De otro lado, y a juzgar por lo que uno percibe, lee, escucha, hay quienes respecto a la política aún creen que cualquier cambio significativo a mejor se va a producir, caso de producirse, gracias a una especie de maná providencial que benéficamente nos lloverá del cielo. O, lo que resulta más ilusorio aún, para mucha gente esos cambios pueden y deben ser graciosamente otorgados a la ciudadanía en virtud de un acto de generosidad por parte de quienes ocupan los puestos de responsabilidad política. Ese paso desde una realidad política indeseable a una más en consonancia con las necesidades de un presente y un futuro mejores, no podemos dejarlo al albur de élites o grupos dirigentes que, a la vista está, no hacen más que confirmar la “ley de hierro de la oligarquía” de Michels. Aun a riesgo de caer en la soflama, creo que es necesario invalidar de una vez “leyes” supuestamente naturales y equívocamente deterministas como la de Michels y apostar decididamente (desde la asunción de una transformadora asertividad cívica y desde un nuevo sentido de la representatividad política) por hacer efectiva la soberanía popular tantas veces encomiada y al mismo tiempo tantas veces secuestrada por sus mismos apologetas.

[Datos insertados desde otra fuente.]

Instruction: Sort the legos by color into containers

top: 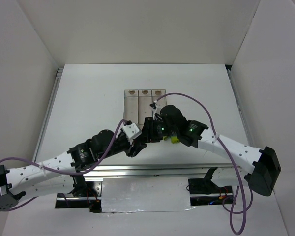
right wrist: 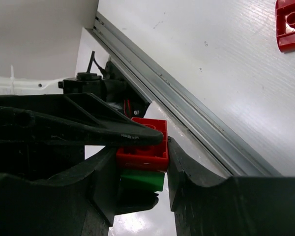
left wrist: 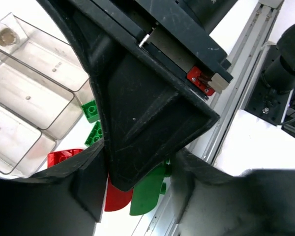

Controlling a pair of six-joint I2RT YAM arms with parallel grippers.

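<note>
Red-on-green lego stack (right wrist: 142, 153) pinched in right tool (right wrist: 141, 158); left tool (left wrist: 137, 187): cannot tell grip.

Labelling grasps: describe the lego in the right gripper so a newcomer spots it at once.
In the right wrist view, find the metal rail crossing diagonally; just below it sits the right gripper. Pinched in it is a red lego joined to a green lego, unlike the loose red lego lying alone at the upper right.
</note>
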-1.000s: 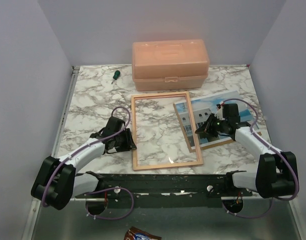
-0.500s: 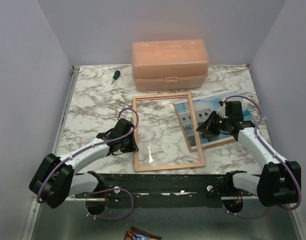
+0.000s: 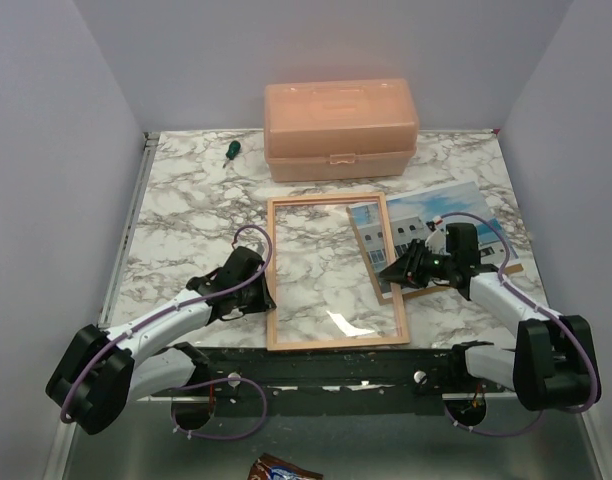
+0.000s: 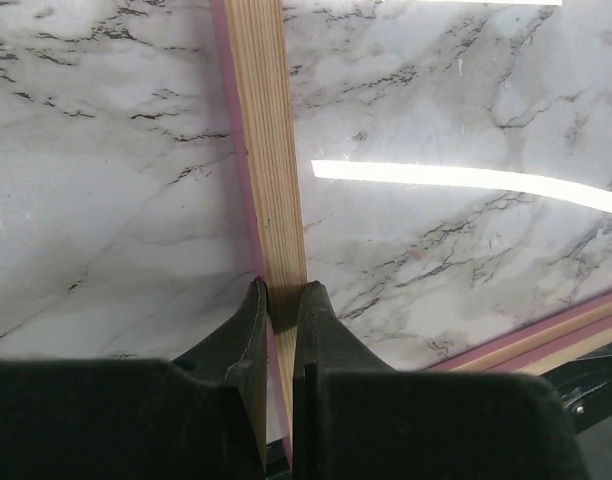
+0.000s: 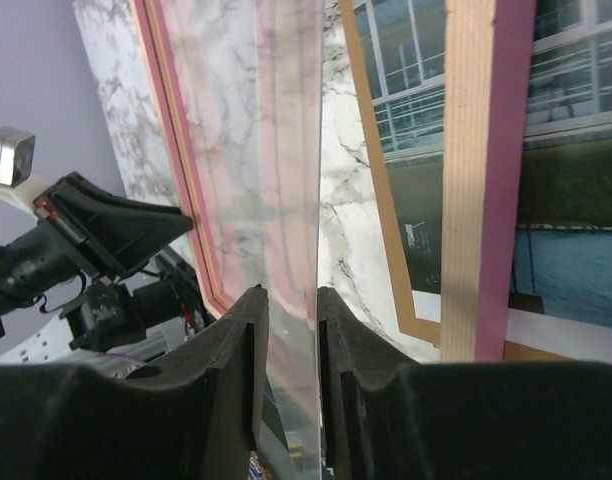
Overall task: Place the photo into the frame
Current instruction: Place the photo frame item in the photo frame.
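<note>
The frame (image 3: 385, 262) lies pale-wood side up in the middle of the table, and its right rail crosses the photo's left part. My left gripper (image 3: 264, 296) is shut on the frame's left rail (image 4: 271, 150), which sits pinched between the fingertips of that gripper (image 4: 283, 292). The photo (image 3: 441, 222), a white building over blue water, rests on a brown backing board (image 3: 431, 291) at the right. My right gripper (image 3: 391, 270) is at the frame's right rail (image 5: 476, 150). Its jaws (image 5: 291, 295) stand apart around the edge of a clear pane (image 5: 286, 150), without pinching it.
A peach plastic box (image 3: 341, 130) stands at the back, with a green-handled screwdriver (image 3: 229, 150) to its left. A snack wrapper (image 3: 276, 468) lies below the table's near edge. Purple-grey walls close in both sides.
My left gripper closed on the frame's left rail and drew the frame slightly toward the near edge. My right gripper moved left and its jaws parted off the clear pane.
</note>
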Action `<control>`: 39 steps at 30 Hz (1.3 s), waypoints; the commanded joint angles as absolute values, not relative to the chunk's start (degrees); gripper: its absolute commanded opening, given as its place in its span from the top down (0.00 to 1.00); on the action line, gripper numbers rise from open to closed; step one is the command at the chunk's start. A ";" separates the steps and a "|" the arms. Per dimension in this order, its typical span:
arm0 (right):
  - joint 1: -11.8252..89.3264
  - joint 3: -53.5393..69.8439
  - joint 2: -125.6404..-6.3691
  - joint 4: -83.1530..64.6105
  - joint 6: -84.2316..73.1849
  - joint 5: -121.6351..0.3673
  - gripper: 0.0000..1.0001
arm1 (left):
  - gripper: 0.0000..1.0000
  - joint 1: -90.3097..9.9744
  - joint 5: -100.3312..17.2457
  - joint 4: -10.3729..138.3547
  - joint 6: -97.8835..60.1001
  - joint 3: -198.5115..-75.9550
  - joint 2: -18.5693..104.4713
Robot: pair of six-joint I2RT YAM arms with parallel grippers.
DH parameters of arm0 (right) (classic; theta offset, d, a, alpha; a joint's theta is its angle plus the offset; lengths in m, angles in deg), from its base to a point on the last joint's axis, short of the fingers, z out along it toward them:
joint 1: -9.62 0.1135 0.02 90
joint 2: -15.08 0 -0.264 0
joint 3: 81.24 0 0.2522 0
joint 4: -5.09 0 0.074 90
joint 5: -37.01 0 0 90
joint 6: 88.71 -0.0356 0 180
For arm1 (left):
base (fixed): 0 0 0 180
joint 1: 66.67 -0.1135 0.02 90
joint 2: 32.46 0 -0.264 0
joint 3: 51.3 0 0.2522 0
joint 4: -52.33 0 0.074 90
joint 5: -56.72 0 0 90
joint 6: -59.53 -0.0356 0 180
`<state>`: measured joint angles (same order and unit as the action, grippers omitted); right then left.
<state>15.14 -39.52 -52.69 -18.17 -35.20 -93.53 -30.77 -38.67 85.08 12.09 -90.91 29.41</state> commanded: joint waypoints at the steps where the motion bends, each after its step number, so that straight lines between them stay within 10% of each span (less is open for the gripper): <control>1: 15.34 -42.56 -54.91 -3.07 -40.01 -102.87 0.67 | 1.00 -29.93 -40.60 88.20 10.40 -89.32 29.99; 11: 15.42 -44.63 -61.81 7.91 -45.65 -105.99 0.54 | 0.99 -29.93 -40.65 88.37 10.61 -89.64 30.09; 18: 15.42 -41.25 -61.74 2.25 -43.11 -105.79 0.99 | 0.40 -31.33 -42.50 87.62 13.01 -89.56 25.08; 39: 15.51 -32.95 -51.61 -6.22 -44.26 -107.84 0.99 | 0.83 -41.04 -45.43 83.76 11.89 -87.59 30.30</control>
<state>15.30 -34.73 -52.36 -5.85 -43.05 -105.96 -40.47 -46.01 83.46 13.12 -88.59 27.79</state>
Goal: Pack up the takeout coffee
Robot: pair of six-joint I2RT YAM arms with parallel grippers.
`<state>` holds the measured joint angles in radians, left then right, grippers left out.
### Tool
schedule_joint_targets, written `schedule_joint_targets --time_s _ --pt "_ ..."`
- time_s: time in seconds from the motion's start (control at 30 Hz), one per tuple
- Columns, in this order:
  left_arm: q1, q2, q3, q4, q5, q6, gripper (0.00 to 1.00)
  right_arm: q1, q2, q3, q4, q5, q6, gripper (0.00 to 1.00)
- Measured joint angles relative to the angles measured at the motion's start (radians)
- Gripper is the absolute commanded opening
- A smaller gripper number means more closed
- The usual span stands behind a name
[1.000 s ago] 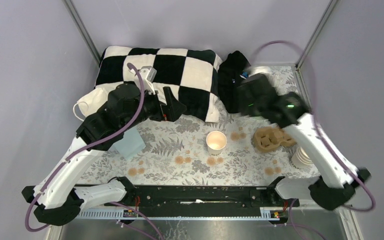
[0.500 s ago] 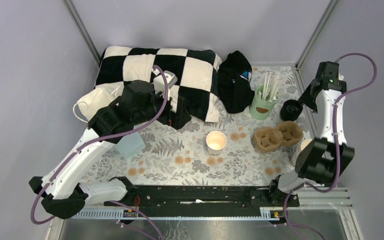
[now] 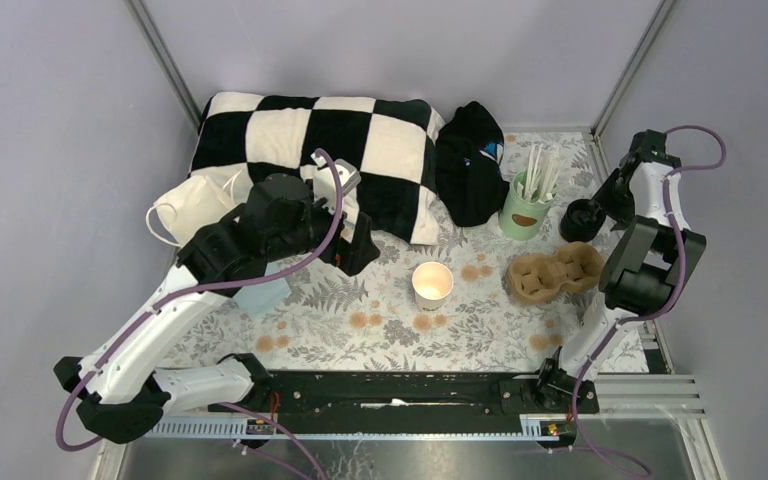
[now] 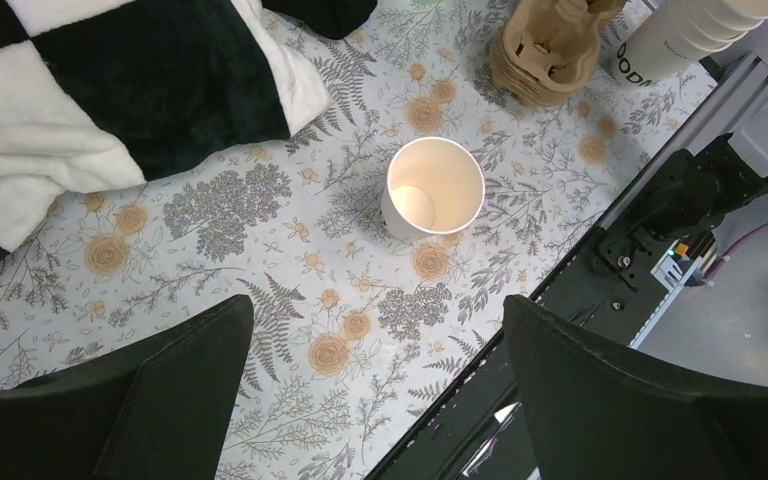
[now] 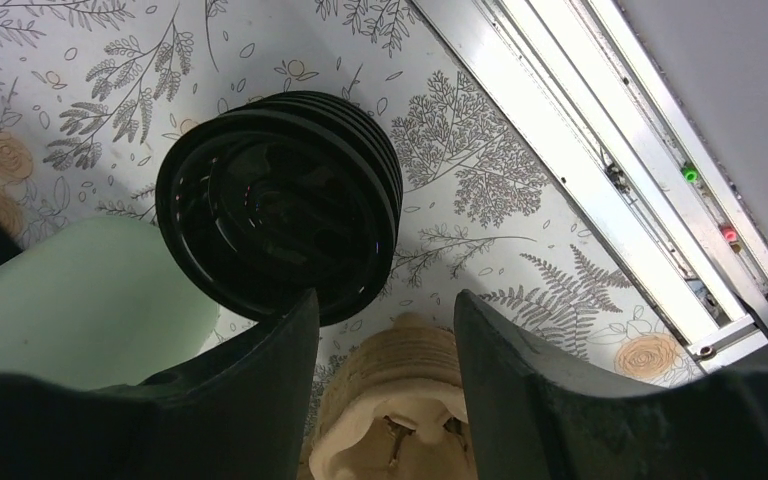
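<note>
At centre of the overhead view, one white paper cup (image 3: 432,284) stands upright on the cloth, unlidded and apparently empty in the left wrist view. It sits well apart from the brown pulp cup carrier (image 3: 554,272) to its right, whose sockets show nothing in them.

The stack of black lids (image 3: 582,218) sits at right, just beside the mint-green cup of white sticks (image 3: 522,212). The right gripper (image 5: 385,380) hovers over the stack, jaws parted and empty. The left gripper (image 4: 375,400) hangs left of the paper cup, jaws spread wide, holding nothing.

Judged from this layout, packing has barely begun: a lid is yet to be lifted and pressed on, and the cup then seated in the carrier. A stack of spare white cups (image 4: 695,35) shows at the upper right of the left wrist view.

The surface is a pale floral tablecloth (image 3: 380,325). At the upper edge lie a black-and-white checked cushion (image 3: 330,150) and a black cloth bundle (image 3: 470,160). Plain lavender-grey walls (image 3: 390,45) enclose the cell.
</note>
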<state>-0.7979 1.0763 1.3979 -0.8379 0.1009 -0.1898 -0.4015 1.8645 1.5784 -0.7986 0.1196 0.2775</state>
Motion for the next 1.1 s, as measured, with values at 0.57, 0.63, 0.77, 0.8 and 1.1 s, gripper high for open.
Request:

Una manera de impulsar este giro hacia la superación de realidades que entorpecen la democracia es hacernos conscientes de los requisitos que exige la nueva política. Nada nos ha sido ni nos será regalado. Escucho en un medio mientras escribo estas líneas que alguien cita a Foucault: “La diferencia entre las utopías de los ricos y las de los pobres es que las de los ricos se cumplen siempre, convirtiéndose en verdaderos padecimientos para los pobres”. ¿Otra “ley de hierro”? Para los deterministas interesados en preservar el actual estado de cosas puede que así sea. Pero para una ciudadanía consciente, crítica, reivindicativa, decente, ese enunciado de Foucault no deja de ser el resultado de una mala política, y creo que el conocido filósofo así lo interpretaba.
En resumidas cuentas, es ilusorio (engañoso) pensar que la nueva política llegará en virtud de una eventual y determinista “ley de hierro”. Los cielos (estoy en ello de acuerdo con Pablo Iglesias) hay que conquistarlos. Un acto tal de luciferina rebeldía requiere cumplir el primero y más importante de los requisitos: atemperar ese tan extendido sentimiento atrabiliario ante la mera posibilidad de una nueva política.